The French divide along color lines is especially stark in soccer. In 2011, reports that the national team had met to discuss instituting racial quotas drew ire, a far cry from the unity inspired by the 1998 World Cup champion team that boasted as its hallmark “Black, Blanc, Beur” — black, white, Arab. That success was short-lived, with far-right politicians questioning the very Frenchness of players of African descent, highlighted by the very public calling-out by National Front leader Jean- Marie Le Pen of captain Zinedine Zidane, whose parents emigrated from Algeria under French rule. A recent report by the American Center for Democracy that uses soccer as a measure for immigrant integration in Europe notes the social and cultural disintegration that has occurred in France as a result of political dysfunction and economic failure is highlighted in soccer’s inability to reconcile its racial issues.
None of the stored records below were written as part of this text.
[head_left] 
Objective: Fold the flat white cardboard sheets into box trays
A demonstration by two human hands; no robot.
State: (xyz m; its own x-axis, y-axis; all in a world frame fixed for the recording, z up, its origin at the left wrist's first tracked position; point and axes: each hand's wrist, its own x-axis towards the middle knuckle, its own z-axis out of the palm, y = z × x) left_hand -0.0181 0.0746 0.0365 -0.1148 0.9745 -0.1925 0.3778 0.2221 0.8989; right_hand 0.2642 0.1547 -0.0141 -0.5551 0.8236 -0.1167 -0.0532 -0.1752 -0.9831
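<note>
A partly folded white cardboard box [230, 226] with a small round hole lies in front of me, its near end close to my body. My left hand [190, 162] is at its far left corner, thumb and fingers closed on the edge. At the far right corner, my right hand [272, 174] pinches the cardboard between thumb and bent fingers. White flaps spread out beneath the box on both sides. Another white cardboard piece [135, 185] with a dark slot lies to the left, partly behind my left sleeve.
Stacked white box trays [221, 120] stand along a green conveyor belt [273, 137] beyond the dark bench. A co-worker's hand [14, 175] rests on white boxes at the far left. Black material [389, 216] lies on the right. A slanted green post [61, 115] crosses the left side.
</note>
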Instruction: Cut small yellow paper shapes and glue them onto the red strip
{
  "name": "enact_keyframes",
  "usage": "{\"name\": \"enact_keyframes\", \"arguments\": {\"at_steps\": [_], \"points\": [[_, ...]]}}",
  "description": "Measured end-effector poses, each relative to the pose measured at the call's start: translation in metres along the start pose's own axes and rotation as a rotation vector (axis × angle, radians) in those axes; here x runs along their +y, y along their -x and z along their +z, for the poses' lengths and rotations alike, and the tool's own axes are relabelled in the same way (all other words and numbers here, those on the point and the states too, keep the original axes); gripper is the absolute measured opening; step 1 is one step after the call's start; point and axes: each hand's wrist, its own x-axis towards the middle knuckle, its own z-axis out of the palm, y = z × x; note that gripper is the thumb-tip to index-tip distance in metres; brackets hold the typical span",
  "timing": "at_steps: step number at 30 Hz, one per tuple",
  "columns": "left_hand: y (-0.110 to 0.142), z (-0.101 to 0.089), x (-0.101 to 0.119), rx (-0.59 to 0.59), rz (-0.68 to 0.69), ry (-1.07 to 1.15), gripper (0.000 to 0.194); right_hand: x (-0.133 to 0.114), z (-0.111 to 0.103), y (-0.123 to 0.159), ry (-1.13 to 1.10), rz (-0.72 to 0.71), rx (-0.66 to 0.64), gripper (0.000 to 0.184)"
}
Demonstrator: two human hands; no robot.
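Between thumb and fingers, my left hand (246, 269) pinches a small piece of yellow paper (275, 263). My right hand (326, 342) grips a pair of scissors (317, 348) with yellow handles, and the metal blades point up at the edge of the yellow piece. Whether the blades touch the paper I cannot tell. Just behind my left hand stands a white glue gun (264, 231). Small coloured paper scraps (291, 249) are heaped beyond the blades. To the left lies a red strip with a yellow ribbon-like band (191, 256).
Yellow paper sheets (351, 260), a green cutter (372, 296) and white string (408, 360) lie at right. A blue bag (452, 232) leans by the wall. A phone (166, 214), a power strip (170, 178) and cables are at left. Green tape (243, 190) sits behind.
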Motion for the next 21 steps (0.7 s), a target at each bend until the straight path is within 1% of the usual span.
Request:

And so we return to sports. By flashing the gesture, Anelka — himself the child of Caribbean immigrants — emboldened legions of fans caught in the midst of convoluted and often contradictory racial tension to follow the lead of an opportunistic comedian and his anti-Semitic message. We don’t know if Anelka himself is anti-Semitic, and it doesn’t really matter: What does matter is how the gesture can be interpreted to further an agenda meant to divide, not unite. It would serve him best to simply stay out of these political issues that are far more complicated than he probably realizes. At least someone in the footballer’s camp has advised him as such: West Brom confirmed today that Anelka would refrain from using the quenelle going forward. It seems it’s much easier to dismiss an innocent gesture when you’re unaware of its harmful implications.